:: Work to complete ::
Output the data exactly, with every line intact.

:: Stored data ::

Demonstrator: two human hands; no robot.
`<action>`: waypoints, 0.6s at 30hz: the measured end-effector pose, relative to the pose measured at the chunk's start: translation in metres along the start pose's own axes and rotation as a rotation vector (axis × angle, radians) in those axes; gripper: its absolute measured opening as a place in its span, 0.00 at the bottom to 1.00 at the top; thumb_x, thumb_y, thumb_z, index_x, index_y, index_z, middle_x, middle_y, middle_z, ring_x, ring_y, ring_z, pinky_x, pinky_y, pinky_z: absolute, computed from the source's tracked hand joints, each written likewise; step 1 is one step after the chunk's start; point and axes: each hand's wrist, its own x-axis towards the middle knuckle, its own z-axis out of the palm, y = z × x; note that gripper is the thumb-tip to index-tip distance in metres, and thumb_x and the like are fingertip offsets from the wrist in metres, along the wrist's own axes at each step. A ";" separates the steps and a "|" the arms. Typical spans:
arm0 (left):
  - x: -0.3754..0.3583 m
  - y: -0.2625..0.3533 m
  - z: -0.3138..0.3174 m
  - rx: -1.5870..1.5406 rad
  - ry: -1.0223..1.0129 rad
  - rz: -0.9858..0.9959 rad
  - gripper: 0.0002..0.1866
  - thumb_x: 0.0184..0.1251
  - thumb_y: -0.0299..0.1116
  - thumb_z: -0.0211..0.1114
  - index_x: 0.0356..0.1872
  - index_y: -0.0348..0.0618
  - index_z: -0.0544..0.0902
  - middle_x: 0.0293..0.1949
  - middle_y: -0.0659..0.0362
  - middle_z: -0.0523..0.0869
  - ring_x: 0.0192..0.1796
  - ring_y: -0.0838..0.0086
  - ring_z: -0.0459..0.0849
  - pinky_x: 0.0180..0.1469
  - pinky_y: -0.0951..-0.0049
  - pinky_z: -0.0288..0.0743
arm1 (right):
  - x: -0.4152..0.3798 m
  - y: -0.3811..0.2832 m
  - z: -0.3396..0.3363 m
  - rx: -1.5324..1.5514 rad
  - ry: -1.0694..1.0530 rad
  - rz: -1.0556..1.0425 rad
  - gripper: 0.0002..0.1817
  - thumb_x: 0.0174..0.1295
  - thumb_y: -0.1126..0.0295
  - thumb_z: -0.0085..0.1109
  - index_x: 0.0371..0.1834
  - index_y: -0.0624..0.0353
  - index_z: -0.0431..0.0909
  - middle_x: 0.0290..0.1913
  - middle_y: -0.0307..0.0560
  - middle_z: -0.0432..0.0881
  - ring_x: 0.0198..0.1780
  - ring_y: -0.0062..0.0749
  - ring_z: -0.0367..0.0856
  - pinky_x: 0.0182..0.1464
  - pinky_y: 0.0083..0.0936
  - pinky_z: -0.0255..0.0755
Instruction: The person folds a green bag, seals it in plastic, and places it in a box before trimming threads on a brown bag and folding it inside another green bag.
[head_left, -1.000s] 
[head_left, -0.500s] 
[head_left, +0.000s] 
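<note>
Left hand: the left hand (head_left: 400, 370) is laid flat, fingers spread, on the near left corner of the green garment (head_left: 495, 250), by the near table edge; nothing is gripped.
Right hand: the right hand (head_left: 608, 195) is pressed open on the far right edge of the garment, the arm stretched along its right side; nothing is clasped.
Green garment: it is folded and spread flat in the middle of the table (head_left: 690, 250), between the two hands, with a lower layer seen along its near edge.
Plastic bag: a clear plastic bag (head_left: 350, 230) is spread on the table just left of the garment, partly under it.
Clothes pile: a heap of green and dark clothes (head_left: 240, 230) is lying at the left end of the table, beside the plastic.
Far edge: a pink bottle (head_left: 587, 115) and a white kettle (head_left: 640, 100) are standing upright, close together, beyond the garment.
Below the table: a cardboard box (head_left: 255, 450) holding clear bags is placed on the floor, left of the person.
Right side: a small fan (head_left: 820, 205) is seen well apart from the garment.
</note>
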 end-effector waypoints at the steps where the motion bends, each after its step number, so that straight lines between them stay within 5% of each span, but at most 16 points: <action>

:: Expected output ::
Demonstrator: two human hands; no robot.
`<action>`: waypoints, 0.6s at 30hz: the measured end-effector pose, relative to the pose measured at the chunk's start: translation in metres along the start pose's own axes and rotation as a rotation vector (axis × angle, radians) in those axes; gripper: its absolute measured opening as a place in its span, 0.00 at the bottom to 1.00 at the top; thumb_x, thumb_y, thumb_z, index_x, index_y, index_z, middle_x, middle_y, middle_z, ring_x, ring_y, ring_z, pinky_x, pinky_y, pinky_z: absolute, computed from the source's tracked hand joints, each written likewise; step 1 is one step after the chunk's start; point and axes: each hand's wrist, its own x-axis towards the middle knuckle, its own z-axis out of the palm, y = z × x; note that gripper is the thumb-tip to index-tip distance in metres, and thumb_x and the like are fingertip offsets from the wrist in metres, along the wrist's own axes at each step. A ";" separates the steps and a "|" the arms. Typical spans:
arm0 (left):
  - x: -0.3754..0.3583 m
  - y: -0.2625..0.3533 m
  - z: -0.3138..0.3174 m
  - rx: -1.5870..1.5406 rad
  - ry: -1.0223..1.0129 rad
  - rz: -0.9858..0.9959 rad
  - gripper: 0.0002..0.1866
  - thumb_x: 0.0184..0.1251
  - thumb_y: -0.0299..0.1116
  - thumb_z: -0.0211..0.1114
  - index_x: 0.0356..0.1872
  - index_y: -0.0348..0.0618
  - index_z: -0.0544..0.0902
  - middle_x: 0.0293..0.1949
  - middle_y: -0.0659..0.0362
  - middle_z: -0.0523..0.0869
  - ring_x: 0.0192..0.1796
  - ring_y: -0.0838..0.0086
  - ring_z: -0.0459..0.0849
  - pinky_x: 0.0180..0.1469
  - pinky_y: -0.0951..-0.0049
  - pinky_z: -0.0288..0.0743
arm1 (right):
  - x: -0.4152..0.3798 m
  - y: -0.3811..0.2832 m
  - z: -0.3396..0.3363 m
  - rx: -1.5324..1.5514 rad
  - ry: -1.0694..1.0530 rad
  - rz: -1.0556..1.0425 rad
  - gripper: 0.0002..0.1817
  - thumb_x: 0.0174..0.1295
  - thumb_y: -0.1126..0.0295
  - thumb_z: -0.0085..0.1109
  - index_x: 0.0371..0.1834
  - index_y: -0.0624..0.0353
  - index_z: -0.0431..0.0909
  - middle_x: 0.0290..0.1913
  - middle_y: -0.0307..0.0560
  - middle_z: -0.0432..0.0881
  - ring_x: 0.0198..0.1780
  - ring_y: -0.0062..0.0749
  - ring_z: -0.0367..0.0856
  - pinky_x: 0.0182..0.1464
  - pinky_y: 0.0083..0.0936
  - pinky_z: -0.0255..0.0755
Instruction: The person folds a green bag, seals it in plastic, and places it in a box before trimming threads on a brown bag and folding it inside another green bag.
[head_left, -1.000s] 
[head_left, -0.500s] 
[head_left, +0.000s] 
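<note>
Left hand: the left hand (head_left: 400, 370) is laid flat, fingers spread, on the near left corner of the green garment (head_left: 495, 250), by the near table edge; nothing is gripped.
Right hand: the right hand (head_left: 608, 195) is pressed open on the far right edge of the garment, the arm stretched along its right side; nothing is clasped.
Green garment: it is folded and spread flat in the middle of the table (head_left: 690, 250), between the two hands, with a lower layer seen along its near edge.
Plastic bag: a clear plastic bag (head_left: 350, 230) is spread on the table just left of the garment, partly under it.
Clothes pile: a heap of green and dark clothes (head_left: 240, 230) is lying at the left end of the table, beside the plastic.
Far edge: a pink bottle (head_left: 587, 115) and a white kettle (head_left: 640, 100) are standing upright, close together, beyond the garment.
Below the table: a cardboard box (head_left: 255, 450) holding clear bags is placed on the floor, left of the person.
Right side: a small fan (head_left: 820, 205) is seen well apart from the garment.
</note>
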 end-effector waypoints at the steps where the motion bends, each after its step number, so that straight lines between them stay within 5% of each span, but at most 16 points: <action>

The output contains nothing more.